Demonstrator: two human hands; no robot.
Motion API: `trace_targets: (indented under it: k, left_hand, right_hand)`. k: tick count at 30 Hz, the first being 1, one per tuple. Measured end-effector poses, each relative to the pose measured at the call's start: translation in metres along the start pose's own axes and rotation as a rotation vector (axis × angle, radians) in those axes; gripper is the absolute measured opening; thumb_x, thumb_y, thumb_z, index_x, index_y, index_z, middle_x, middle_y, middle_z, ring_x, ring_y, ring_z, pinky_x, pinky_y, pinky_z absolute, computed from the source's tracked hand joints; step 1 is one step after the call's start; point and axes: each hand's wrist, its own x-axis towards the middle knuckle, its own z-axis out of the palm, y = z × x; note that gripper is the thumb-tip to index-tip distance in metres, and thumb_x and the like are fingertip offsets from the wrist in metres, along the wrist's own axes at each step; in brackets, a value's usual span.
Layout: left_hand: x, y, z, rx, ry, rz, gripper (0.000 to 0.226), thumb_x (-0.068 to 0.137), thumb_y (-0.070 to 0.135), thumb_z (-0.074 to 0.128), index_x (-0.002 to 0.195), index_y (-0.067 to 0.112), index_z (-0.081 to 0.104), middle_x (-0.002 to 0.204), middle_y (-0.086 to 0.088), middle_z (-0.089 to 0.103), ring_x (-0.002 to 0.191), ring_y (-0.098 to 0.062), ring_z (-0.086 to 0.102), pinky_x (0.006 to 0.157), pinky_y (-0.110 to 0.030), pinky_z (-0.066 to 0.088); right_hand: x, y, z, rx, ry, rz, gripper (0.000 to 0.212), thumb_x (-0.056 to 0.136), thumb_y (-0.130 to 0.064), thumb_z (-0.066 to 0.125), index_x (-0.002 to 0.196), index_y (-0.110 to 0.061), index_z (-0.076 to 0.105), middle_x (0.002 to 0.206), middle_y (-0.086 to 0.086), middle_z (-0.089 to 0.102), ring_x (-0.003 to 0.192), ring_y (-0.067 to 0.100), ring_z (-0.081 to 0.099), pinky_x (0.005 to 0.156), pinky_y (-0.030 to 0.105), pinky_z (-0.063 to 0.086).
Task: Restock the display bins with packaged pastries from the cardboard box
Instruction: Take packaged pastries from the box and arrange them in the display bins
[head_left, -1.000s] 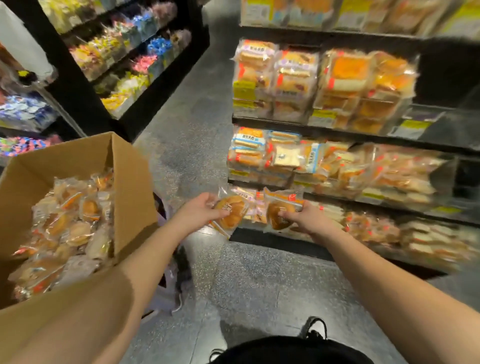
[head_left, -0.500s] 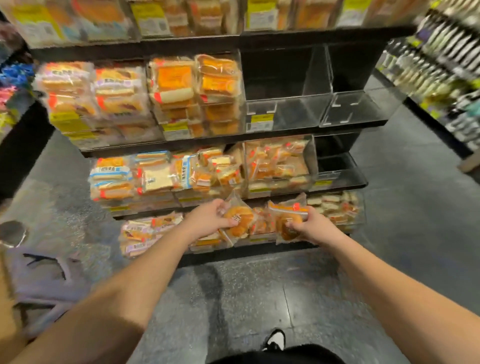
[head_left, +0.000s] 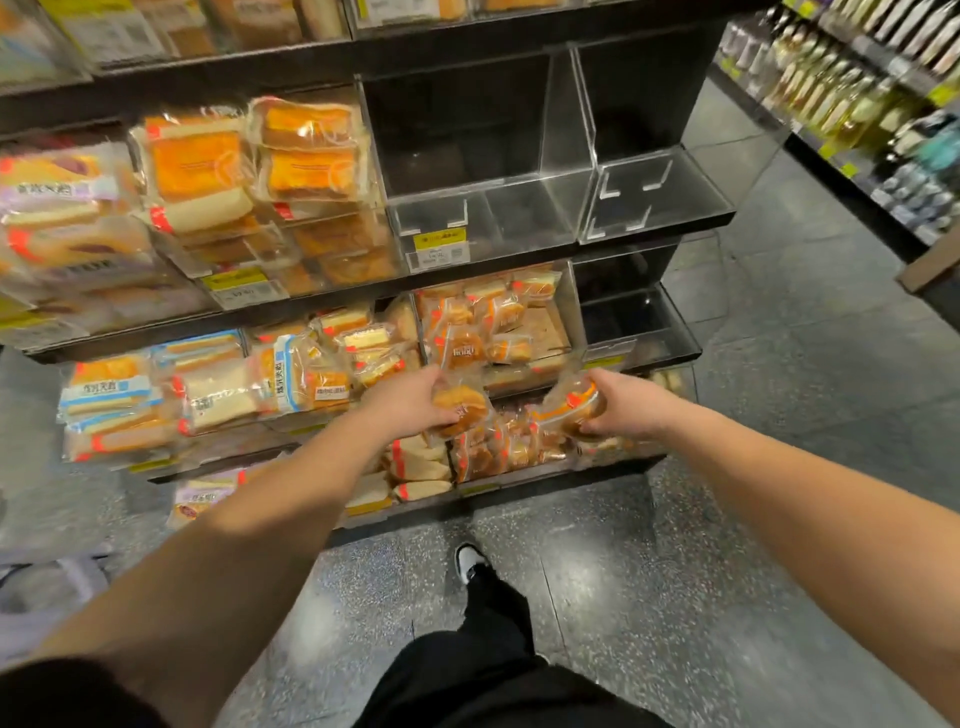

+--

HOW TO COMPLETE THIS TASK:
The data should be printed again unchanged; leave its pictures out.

ANSWER TO THIS TASK:
Demonstrator: two human hands; no robot.
Motion API: `trace_targets: (indented under it: k, left_hand, right_hand)`. k: tick count at 30 Hz, the first being 1, one per tuple. Measured end-effector poses, each relative to the pose measured at the call's start: translation in metres along the start pose's own axes and rotation as a rotation vector (axis × angle, radians) in those axes; gripper is the absolute measured opening; thumb_x, thumb_y, thumb_z, index_x, index_y, index_z, middle_x, middle_y, middle_z, ring_x, ring_y, ring_z, pinky_x, pinky_y, pinky_z absolute, computed from the source's tracked hand joints; step 1 is one step after the call's start; point and axes: each hand's wrist, its own x-axis towards the middle knuckle, its own z-axis out of the palm, y = z × x; note that gripper is the thumb-tip to index-tip distance in metres, and thumb_x and the like are fingertip offsets from the wrist in metres, along the wrist's own axes at each step; in brackets, a value's usual span.
Layout: left_hand: x, y, z, rx, ry, rz, gripper (0.000 to 0.226), thumb_x (-0.068 to 0.137), thumb_y (-0.070 to 0.135), thumb_z (-0.074 to 0.128), index_x (-0.002 to 0.195), index_y (-0.067 to 0.112), index_z (-0.081 to 0.104), middle_x (-0.002 to 0.204), middle_y (-0.086 to 0.088), middle_z (-0.089 to 0.103), ring_x (-0.002 to 0.191), ring_y (-0.098 to 0.062), ring_z (-0.086 to 0.102), pinky_x (0.006 to 0.157), pinky_y (-0.110 to 0.030), pinky_z (-0.066 to 0.088); right_hand: x, y, z, rx, ry, rz, gripper (0.000 to 0.212), thumb_x (-0.056 to 0.136), thumb_y (-0.130 to 0.064), thumb_z (-0.066 to 0.125), index_x (-0.002 to 0.196), index_y (-0.110 to 0.061), index_z (-0.076 to 0.105), middle_x (0.002 to 0.206), middle_y (-0.086 to 0.086), middle_z (-0.089 to 0.102), ring_x (-0.003 to 0.192), ring_y (-0.067 to 0.100), ring_z (-0.081 to 0.099), pinky_x (0.005 to 0.156), pinky_y (-0.030 to 0.105), pinky_z (-0.063 to 0.086).
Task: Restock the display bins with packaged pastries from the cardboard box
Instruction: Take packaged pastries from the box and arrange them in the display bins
[head_left, -1.000s] 
[head_left, -0.500s] 
[head_left, +0.000s] 

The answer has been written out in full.